* **TRY IT**: Print the listing in full, exactly as it stands.

* **DATASET EXCERPT**:
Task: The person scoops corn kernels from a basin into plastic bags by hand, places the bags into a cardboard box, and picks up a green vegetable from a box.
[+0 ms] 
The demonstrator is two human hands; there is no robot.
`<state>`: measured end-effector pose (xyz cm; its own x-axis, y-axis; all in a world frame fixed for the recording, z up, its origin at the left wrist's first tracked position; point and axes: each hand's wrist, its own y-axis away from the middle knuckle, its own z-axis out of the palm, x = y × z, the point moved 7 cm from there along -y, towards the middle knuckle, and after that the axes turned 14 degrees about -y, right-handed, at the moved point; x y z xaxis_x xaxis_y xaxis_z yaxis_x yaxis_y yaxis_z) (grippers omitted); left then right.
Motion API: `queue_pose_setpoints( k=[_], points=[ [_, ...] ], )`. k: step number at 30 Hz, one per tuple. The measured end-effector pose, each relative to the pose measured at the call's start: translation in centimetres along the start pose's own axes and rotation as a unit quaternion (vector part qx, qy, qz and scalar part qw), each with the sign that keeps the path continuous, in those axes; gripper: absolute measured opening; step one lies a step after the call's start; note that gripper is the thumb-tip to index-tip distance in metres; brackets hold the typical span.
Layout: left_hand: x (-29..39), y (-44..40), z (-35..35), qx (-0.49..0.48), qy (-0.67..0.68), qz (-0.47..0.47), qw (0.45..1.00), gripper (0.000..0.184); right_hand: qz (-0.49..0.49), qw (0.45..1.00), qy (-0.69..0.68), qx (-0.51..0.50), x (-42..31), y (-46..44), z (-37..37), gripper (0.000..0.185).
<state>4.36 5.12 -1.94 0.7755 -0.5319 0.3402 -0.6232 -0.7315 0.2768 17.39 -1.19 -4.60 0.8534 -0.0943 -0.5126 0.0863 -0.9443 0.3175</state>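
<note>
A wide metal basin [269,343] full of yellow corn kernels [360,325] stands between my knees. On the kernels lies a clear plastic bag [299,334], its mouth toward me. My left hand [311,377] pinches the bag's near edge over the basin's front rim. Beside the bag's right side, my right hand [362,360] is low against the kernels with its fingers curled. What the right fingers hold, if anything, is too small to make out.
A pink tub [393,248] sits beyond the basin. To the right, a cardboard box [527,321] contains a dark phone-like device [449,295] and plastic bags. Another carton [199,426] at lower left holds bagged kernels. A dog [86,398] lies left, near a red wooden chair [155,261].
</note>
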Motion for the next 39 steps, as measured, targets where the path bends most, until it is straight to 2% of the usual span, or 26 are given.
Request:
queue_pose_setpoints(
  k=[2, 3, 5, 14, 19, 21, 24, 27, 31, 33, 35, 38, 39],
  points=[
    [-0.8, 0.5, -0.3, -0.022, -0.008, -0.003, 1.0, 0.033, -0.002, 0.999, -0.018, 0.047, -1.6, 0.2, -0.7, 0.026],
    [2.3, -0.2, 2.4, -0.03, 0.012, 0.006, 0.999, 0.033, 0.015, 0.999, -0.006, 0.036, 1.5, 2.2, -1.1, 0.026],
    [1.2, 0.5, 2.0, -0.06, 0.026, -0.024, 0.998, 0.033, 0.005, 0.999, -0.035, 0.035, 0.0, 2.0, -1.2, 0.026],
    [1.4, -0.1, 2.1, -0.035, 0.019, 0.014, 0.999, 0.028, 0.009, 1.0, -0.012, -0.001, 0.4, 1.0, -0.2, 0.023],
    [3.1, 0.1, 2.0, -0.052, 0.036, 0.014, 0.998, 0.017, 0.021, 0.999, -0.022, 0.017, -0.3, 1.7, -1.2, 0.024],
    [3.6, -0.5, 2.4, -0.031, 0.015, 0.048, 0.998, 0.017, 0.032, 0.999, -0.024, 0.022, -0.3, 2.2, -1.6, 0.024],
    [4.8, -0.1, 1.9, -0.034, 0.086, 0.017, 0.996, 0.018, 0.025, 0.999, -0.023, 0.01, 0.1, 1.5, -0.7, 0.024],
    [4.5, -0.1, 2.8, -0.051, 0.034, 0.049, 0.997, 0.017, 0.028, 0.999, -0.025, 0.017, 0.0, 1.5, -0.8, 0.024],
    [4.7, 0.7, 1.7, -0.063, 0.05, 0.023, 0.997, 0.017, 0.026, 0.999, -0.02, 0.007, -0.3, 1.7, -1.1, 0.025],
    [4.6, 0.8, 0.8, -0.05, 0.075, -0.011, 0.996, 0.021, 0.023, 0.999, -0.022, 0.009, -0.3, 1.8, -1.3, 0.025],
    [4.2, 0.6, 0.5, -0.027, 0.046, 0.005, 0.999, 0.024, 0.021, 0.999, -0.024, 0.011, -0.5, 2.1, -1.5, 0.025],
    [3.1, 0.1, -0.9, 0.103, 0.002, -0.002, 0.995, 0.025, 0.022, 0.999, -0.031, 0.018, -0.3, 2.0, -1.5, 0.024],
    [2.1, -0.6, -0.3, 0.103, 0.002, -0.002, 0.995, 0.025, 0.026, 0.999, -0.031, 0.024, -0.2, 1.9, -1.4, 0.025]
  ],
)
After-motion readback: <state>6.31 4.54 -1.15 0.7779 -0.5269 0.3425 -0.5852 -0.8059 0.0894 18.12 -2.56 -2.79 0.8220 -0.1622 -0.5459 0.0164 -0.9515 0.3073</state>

* **RESULT**:
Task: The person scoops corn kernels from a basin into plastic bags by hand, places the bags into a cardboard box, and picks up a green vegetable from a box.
[+0 ms] 
The demonstrator is two human hands; there is no robot.
`<state>`: measured end-effector pose (xyz cm; its own x-axis, y-axis; all in a world frame fixed for the recording, z up, its origin at the left wrist's first tracked position; point and axes: each hand's wrist, its own y-axis away from the middle knuckle, its own z-axis out of the palm, x = y × z, the point moved 7 cm from there along -y, towards the middle knuckle, and after that the axes turned 14 degrees about -y, right-handed, at the moved point; x y z xaxis_x xaxis_y xaxis_z yaxis_x yaxis_y yaxis_z) (grippers omitted); left then right.
Motion API: `queue_pose_setpoints( k=[_], points=[ [_, ...] ], )`. k: step number at 30 Hz, one per tuple. The measured end-effector pose, each relative to the pose measured at the call's start: translation in centimetres along the start pose's own axes and rotation as a unit quaternion (vector part qx, qy, qz and scalar part qw), each with the sign that keeps the path continuous, in those axes; gripper: absolute measured opening; step one lies a step after the call's start; note that gripper is the thumb-tip to index-tip distance in metres; brackets hold the typical span.
Layout: left_hand: x (-29..39), y (-44..40), z (-35..35), qx (-0.49..0.48), qy (-0.67..0.68), qz (-0.47..0.47), qw (0.45..1.00), gripper (0.000..0.184); right_hand: qz (-0.49..0.49), qw (0.45..1.00), qy (-0.69..0.68), qx (-0.51..0.50), x (-42..31), y (-46..44), z (-37..37), gripper (0.000..0.185).
<state>4.36 5.12 -1.94 0.7755 -0.5319 0.3402 -0.6232 -0.7315 0.2768 17.39 -1.19 -4.60 0.8534 -0.0943 -0.5126 0.0863 -0.9443 0.3175</state>
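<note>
A wide metal basin [269,343] full of yellow corn kernels [360,325] stands between my knees. On the kernels lies a clear plastic bag [299,334], its mouth toward me. My left hand [311,377] pinches the bag's near edge over the basin's front rim. Beside the bag's right side, my right hand [362,360] is low against the kernels with its fingers curled. What the right fingers hold, if anything, is too small to make out.
A pink tub [393,248] sits beyond the basin. To the right, a cardboard box [527,321] contains a dark phone-like device [449,295] and plastic bags. Another carton [199,426] at lower left holds bagged kernels. A dog [86,398] lies left, near a red wooden chair [155,261].
</note>
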Motion for the next 39 steps, as measured, targets where the path bends most, until it is straight to 2% of the usual span, or 26 are given.
Request:
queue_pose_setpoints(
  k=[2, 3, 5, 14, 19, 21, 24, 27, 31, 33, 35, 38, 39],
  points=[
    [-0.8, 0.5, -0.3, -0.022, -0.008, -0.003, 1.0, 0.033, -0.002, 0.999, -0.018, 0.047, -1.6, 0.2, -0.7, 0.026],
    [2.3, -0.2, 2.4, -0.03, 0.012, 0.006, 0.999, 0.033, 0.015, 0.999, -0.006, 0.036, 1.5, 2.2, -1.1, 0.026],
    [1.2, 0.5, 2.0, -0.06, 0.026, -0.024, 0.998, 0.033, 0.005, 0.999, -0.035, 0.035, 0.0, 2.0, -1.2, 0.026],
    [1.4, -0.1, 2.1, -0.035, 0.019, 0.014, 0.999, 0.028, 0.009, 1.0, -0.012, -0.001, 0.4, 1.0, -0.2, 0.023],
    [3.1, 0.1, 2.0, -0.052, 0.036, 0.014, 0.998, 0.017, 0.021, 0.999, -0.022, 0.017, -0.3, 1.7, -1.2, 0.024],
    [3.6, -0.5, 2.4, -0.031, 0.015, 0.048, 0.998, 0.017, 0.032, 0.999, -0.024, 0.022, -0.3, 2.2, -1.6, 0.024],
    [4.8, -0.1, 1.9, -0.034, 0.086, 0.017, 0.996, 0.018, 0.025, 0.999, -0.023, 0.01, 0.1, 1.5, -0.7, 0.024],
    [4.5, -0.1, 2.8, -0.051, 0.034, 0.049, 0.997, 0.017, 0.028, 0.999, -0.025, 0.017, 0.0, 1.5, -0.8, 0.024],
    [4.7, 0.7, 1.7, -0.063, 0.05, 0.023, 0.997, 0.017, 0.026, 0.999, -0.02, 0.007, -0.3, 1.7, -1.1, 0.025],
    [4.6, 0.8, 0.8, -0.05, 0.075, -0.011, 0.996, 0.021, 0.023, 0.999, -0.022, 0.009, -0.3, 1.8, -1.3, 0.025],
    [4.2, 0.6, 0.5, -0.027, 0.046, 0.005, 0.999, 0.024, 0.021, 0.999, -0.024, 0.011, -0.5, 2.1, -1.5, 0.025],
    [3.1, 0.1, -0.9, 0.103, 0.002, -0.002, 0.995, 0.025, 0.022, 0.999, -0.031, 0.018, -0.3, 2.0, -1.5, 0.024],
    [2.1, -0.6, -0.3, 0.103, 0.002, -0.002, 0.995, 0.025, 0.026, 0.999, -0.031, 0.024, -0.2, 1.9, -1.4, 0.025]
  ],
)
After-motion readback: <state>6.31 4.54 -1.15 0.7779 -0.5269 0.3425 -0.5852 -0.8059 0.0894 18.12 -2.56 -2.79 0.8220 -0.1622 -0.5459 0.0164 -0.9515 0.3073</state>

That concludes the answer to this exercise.